上記の論文のタイトルは、“Neural Acupuncture Unit: A New Concept for Interpreting Effects and Mechanisms of Acupuncture”(“神経鍼ユニット:鍼の効果とメカニズムを解釈するための新しい概念”[Google翻訳])です。

【神経鍼ユニット】が論文の中核といえますが、冒頭には次のような説明がされています。

”The collection of the activated neural and neuroactive components distributed in the skin, muscle, and connective tissues surrounding the inserted needle is defined as a neural acupuncture unit (NAU).”(”挿入された針を取り巻く皮膚、筋肉、および結合組織に分布する、活性化された神経および神経活性成分の集合は、神経鍼ユニット(NAU)として定義されます”[Google翻訳])

自由神経終末(左)
自由神経終末(左)

画像出展:「人体の正常構造と機能」

自由神経終末(左端)に関しては次のような説明がされています。

『自由神経終末とは感覚神経線維の末端が特別な装置を持たずに終わっているものをいい、全身の結合組織に存在する。

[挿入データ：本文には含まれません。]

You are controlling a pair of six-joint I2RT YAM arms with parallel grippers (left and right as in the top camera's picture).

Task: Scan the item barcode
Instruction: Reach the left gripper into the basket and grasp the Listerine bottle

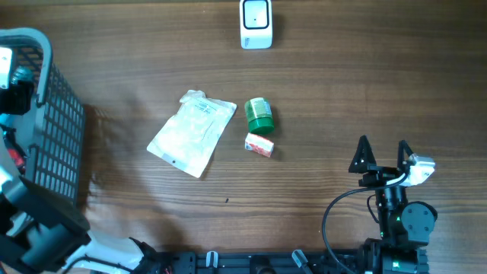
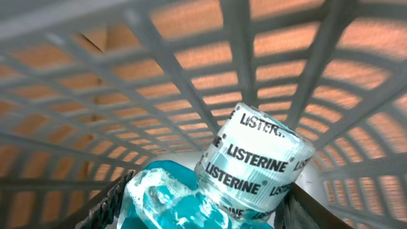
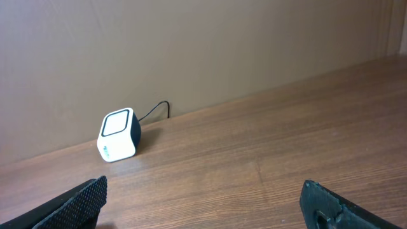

皮膚では、真皮の神経叢から出る多くの枝が、真皮や表皮の細胞間で自由神経終末として終わる。自由神経終末は、人体にダメージを与える熱や機械的・化学的刺激を感受する侵害受容器があり、痛覚に関わる。また、あるものは温度受容器として働く。求心性線維は無髄C線維:0.2~2m/秒または、小さい径の有髄線維Aδ線維:10~30m/秒で、伝導速度は[Aβ線維、Aα線維に比べて」遅い。』

追記(2022年12月16日)鎮痛薬のNSAIDで膝関節症が悪化?

CareNetさんから送られてくる情報の中にびっくりするような情報があったので、お伝えします。以下は冒頭の部分になります。

『変形性膝関節症に対し、一般用医薬品(OTC医薬品)としても販売されているアスピリンやナプロキセン、イブプロフェンといった鎮痛薬を使用しても、進行を遅らせる効果がないばかりか、むしろ悪化させる可能性もあることが、米カリフォルニア大学サンフランシスコ校(UCSF)のJohanna Luitjens氏らの研究で示された。この研究結果は、北米放射線学会年次学術集会(RSNA 2022、11月27~12月1日、米シカゴ)で発表された。』

※補足:NSAIDとは、非ステロイド性抗炎症薬であり、胃などの消化器等への副作用が懸念されており、腎臓病の患者さんは禁忌とされています。痛み止めとして浸透していますが、処方には注意が必要な薬とされています。